- Location in Davis County
- Coordinates: 40°46′28″N 92°14′07″W﻿ / ﻿40.77444°N 92.23528°W
- Country: United States
- State: Iowa
- County: Davis

Area
- • Total: 36.56 sq mi (94.69 km^{2})
- • Land: 36.5 sq mi (94.6 km^{2})
- • Water: 0.035 sq mi (0.09 km^{2}) 0.1%
- Elevation: 758 ft (231 m)

Population (2000)
- • Total: 305
- • Density: 8.3/sq mi (3.2/km^{2})
- GNIS feature ID: 0468817

= Union Township, Davis County, Iowa =

Township in Iowa, USA

Union Township is a township in Davis County, Iowa, USA. As of the 2000 census, its population was 305.

==History==
Union Township was organized in 1846.

==Geography==
Union Township covers an area of 36.56 square miles (94.69 square kilometers); of this, 0.04 square miles (0.09 square kilometers) or 0.1 percent is water. The streams of Burr Oak Creek, Hickory Creek, Locke Branch and South Chequest Creek run through this township.

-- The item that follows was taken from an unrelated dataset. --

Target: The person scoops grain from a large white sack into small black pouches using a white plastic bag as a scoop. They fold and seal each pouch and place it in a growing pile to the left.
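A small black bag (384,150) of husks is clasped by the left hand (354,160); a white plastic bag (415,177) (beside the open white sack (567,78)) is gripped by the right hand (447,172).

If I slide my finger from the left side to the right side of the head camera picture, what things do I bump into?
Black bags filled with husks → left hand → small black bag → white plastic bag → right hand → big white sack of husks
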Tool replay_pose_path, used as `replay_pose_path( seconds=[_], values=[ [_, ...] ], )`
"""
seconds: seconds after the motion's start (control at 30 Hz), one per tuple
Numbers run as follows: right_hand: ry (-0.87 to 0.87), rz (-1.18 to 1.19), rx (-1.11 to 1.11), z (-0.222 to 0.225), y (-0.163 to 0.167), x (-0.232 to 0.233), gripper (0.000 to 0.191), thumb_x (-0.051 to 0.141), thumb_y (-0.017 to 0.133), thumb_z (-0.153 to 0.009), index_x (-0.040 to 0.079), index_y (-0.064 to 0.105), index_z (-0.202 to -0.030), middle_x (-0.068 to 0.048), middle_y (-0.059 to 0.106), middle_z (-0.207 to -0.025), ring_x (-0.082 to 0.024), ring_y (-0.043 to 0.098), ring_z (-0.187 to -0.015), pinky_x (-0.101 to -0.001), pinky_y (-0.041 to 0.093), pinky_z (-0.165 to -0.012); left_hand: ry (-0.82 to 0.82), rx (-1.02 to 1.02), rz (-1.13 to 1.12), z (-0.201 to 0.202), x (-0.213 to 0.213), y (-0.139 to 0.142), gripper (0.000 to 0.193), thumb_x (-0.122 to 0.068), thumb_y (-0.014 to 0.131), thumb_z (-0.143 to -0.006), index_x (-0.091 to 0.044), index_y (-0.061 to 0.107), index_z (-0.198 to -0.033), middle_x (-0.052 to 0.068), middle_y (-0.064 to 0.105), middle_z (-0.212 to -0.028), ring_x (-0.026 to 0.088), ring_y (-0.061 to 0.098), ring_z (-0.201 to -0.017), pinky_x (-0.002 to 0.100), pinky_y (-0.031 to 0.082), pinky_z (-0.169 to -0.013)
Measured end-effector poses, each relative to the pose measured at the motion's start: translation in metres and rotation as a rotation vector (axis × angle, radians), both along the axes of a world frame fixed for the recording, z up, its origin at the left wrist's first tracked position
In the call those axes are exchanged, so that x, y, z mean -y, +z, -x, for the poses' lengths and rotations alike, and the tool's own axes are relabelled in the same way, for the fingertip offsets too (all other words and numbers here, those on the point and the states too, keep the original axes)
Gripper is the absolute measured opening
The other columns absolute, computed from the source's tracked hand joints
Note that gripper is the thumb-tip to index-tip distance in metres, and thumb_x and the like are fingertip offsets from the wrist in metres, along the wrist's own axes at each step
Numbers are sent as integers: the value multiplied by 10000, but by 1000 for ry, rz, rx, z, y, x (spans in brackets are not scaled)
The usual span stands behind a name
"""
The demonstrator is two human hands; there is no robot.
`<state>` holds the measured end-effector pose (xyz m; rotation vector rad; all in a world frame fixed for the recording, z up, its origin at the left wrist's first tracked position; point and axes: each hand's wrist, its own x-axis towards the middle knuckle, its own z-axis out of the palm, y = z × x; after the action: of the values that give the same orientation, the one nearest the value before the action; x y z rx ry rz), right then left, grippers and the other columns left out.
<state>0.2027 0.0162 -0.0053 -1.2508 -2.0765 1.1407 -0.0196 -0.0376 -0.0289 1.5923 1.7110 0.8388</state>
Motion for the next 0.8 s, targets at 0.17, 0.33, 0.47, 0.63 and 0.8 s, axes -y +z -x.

===Unincorporated towns===
- Dover (historical)
- Troy
(This list is based on USGS data and may include former settlements.)

===Adjacent townships===
- Salt Creek Township (north)
- Village Township, Van Buren County (northeast)
- Chequest Township, Van Buren County (east)
- Jackson Township, Van Buren County (southeast)
- Prairie Township (south)
- Cleveland Township (west)
- Perry Township (west)
- Lick Creek Township (northwest)

===Cemeteries===
The township contains seven cemeteries: Arney, Clark, Cupp Grave, Fountain, Richardson, Rouch and Troy.